Awkward Array is a library for nested, variable-sized data, including arbitrary-length lists, records, mixed types, and missing data, using NumPy-like idioms.
Arrays are dynamically typed, but operations on them are compiled and fast. Their behavior coincides with NumPy when array dimensions are regular and generalizes when they’re not.
Documentation¶
Python API reference: this site
Navigation¶
High-level data types: ak.Array for an array of items (records, numbers, strings, etc.) and ak.Record for a single record. Arrays and records are read-only structures, but functions that manipulate them efficiently share data between the input and output.
Append-only data type: ak.ArrayBuilder discovers its type from the sequence of append operations called on it.
Adding methods, overloading operators: ak.behavior for a global registry; see also for overloading individual arrays.
Describing an array: ak.is_valid, ak.validity_error, ak.type, ak.parameters, _auto/ak.keys.
Converting from other formats: ak.from_numpy, ak.from_iter, ak.from_json, ak.from_awkward0. Note that the ak.Array and ak.Record constructors use these functions.
Converting to other formats: ak.to_numpy, ak.to_list, ak.to_json, ak.to_awkward0.
Conversion functions used internally: ak.to_layout, ak.regularize_numpyarray.
Alternative to filtering: ak.mask, which is the same as array.mask[filter]
. Creates an array with missing values instead of removing values.
Number of elements in each list: ak.num (not to be confused with the reducer ak.count).
Making and breaking arrays of records: ak.zip and ak.unzip.
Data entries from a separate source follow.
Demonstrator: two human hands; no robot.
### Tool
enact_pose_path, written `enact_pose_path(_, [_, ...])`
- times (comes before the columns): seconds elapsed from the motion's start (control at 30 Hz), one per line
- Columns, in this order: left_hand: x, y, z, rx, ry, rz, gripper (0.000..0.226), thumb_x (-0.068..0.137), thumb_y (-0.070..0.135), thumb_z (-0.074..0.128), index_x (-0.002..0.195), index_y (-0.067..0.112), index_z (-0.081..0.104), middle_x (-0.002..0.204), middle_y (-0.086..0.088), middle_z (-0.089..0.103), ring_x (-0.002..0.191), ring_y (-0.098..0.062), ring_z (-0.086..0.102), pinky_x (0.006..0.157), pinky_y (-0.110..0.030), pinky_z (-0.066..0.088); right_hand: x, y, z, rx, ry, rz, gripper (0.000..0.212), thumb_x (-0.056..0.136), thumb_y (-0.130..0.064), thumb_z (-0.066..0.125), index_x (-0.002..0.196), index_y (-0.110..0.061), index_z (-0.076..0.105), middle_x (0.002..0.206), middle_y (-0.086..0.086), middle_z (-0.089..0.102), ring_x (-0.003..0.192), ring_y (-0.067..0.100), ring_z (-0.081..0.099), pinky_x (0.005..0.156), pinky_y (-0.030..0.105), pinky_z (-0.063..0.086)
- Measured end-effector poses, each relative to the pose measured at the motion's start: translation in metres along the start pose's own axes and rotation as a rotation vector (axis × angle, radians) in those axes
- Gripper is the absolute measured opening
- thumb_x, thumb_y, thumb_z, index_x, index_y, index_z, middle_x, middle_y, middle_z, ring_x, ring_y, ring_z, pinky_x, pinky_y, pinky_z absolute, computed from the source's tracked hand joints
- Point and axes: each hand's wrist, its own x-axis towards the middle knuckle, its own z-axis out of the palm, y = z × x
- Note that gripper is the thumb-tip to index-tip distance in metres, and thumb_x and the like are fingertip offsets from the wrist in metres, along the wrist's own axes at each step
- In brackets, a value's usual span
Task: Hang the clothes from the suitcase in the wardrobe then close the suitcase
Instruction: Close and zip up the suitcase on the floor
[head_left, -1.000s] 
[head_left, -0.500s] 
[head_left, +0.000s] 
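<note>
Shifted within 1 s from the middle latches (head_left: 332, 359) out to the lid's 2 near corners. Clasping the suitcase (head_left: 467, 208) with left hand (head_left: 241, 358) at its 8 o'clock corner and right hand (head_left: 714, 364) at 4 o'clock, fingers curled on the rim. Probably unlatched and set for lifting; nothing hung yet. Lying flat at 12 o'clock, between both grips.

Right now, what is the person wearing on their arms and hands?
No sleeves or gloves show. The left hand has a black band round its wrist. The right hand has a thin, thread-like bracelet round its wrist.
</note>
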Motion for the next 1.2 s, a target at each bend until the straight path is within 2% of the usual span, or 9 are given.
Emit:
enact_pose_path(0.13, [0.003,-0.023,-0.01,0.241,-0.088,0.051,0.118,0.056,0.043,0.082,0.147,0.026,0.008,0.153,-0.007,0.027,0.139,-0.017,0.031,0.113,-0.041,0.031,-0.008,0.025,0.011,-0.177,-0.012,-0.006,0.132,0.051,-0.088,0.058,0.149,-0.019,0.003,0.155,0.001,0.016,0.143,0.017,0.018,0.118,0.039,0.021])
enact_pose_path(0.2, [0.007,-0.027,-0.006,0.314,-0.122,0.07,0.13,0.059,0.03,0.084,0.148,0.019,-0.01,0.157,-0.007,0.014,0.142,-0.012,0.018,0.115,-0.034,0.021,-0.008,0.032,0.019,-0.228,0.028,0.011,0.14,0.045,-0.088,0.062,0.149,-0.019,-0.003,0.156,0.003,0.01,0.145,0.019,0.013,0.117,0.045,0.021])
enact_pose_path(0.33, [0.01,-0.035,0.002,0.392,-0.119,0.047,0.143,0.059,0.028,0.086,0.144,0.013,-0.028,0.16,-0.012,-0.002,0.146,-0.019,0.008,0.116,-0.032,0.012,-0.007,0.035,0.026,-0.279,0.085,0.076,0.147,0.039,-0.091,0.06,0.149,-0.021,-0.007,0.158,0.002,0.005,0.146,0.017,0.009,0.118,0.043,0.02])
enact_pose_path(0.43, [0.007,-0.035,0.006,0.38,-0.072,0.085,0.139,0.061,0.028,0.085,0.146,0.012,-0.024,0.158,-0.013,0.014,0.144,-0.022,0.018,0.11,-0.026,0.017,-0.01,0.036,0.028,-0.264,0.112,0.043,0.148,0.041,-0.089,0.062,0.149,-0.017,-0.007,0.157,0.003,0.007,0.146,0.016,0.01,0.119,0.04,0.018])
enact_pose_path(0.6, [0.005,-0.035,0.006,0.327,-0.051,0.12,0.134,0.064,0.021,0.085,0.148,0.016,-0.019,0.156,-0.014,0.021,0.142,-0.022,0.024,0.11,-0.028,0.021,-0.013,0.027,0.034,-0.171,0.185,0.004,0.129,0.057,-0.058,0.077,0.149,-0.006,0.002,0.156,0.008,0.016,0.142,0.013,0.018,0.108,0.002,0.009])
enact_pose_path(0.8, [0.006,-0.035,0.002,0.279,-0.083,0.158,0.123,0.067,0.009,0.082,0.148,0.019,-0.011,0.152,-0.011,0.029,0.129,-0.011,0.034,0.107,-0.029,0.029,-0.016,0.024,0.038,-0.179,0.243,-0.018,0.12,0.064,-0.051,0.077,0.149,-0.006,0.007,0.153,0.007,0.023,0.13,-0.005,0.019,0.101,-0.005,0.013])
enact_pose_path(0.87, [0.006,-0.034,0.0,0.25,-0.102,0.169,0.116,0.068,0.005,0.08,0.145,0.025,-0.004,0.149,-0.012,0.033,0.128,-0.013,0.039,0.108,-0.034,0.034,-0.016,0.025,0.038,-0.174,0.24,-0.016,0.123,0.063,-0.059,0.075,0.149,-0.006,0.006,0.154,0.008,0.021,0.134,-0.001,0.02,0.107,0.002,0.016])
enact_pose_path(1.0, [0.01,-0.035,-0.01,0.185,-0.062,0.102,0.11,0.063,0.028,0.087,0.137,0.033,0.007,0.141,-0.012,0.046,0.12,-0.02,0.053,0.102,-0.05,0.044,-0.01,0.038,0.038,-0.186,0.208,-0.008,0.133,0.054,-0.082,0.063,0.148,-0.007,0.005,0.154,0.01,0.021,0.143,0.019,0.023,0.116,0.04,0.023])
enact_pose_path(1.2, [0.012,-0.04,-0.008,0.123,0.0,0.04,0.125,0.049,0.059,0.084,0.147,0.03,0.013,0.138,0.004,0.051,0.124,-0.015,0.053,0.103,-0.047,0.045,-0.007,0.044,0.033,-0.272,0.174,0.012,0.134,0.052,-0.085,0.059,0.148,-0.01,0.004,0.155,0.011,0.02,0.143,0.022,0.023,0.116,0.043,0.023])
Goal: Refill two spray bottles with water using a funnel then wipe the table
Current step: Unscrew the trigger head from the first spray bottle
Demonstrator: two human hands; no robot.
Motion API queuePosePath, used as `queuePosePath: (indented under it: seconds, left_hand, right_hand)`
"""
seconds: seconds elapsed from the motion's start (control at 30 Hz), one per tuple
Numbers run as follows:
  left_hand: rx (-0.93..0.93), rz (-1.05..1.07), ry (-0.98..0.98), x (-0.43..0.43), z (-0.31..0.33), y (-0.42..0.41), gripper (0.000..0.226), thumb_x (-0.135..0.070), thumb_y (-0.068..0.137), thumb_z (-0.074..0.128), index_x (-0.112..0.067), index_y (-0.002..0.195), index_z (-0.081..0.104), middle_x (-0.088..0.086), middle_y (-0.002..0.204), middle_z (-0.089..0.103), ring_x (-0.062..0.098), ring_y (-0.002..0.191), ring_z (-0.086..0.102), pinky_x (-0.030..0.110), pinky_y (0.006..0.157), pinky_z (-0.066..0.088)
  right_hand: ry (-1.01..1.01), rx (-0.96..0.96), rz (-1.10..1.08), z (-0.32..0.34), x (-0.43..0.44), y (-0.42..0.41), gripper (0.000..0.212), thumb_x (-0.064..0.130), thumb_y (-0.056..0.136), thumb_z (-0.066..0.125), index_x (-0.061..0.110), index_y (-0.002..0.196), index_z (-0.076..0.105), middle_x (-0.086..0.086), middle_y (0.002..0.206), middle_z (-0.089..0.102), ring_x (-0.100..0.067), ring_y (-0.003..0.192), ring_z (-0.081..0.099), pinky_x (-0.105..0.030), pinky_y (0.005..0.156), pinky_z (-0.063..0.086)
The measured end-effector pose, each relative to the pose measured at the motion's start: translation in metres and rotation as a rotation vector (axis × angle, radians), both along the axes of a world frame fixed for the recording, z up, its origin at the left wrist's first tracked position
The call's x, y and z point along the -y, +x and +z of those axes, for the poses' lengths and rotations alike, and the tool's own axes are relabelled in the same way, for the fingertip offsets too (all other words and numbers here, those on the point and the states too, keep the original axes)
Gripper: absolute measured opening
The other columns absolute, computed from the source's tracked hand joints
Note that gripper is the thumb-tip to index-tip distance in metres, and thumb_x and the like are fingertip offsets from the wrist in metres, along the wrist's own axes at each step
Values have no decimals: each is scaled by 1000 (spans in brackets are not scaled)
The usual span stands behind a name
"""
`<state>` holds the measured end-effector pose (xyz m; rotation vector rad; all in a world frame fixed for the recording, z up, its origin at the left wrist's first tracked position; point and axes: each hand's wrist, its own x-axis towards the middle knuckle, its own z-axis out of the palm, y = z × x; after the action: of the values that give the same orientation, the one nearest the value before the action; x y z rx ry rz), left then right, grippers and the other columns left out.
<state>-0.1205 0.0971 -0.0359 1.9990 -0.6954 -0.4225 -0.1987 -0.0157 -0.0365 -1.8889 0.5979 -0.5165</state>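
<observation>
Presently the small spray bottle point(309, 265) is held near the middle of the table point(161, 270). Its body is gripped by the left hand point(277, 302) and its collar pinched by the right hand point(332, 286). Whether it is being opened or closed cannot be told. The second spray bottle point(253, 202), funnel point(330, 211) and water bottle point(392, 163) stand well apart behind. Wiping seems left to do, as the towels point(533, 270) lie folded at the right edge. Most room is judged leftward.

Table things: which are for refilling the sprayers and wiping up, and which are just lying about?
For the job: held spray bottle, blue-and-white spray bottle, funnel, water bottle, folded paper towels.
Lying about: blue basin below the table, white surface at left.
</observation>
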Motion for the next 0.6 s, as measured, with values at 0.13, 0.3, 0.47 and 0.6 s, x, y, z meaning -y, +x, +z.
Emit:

Manipulating records: ak.with_name, ak.with_field.
Manipulating parameters: ak.with_parameter, ak.without_parameters.
Broadcasting: ak.broadcast_arrays forms an explicit broadcast of a set of arrays, which usually isn’t necessary. This page also describes the general broadcasting rules, though.
Merging arrays: ak.concatenate, ak.where.
Flattening lists and missing values: ak.flatten removes a level of list structure. Empty lists and None at that level disappear. Also useful for eliminating None in the first dimension.
Inserting, replacing, and checking for missing values: ak.pad_none, ak.fill_none, ak.is_none.
Converting missing values to and from empty lists: ak.singletons turns [1, None, 3]
into [[1], [], [3]]
and ak.firsts turns [[1], [], [3]]
into [1, None, 3]
. This can be useful with ak.argmin and ak.argmax.
Combinatorics: ak.cartesian produces tuples of n items from n arrays, usually per-sublist, and ak.combinations produces unique tuples of n items from the same array. To get integer arrays for selecting these tuples, use ak.argcartesian and ak.argcombinations.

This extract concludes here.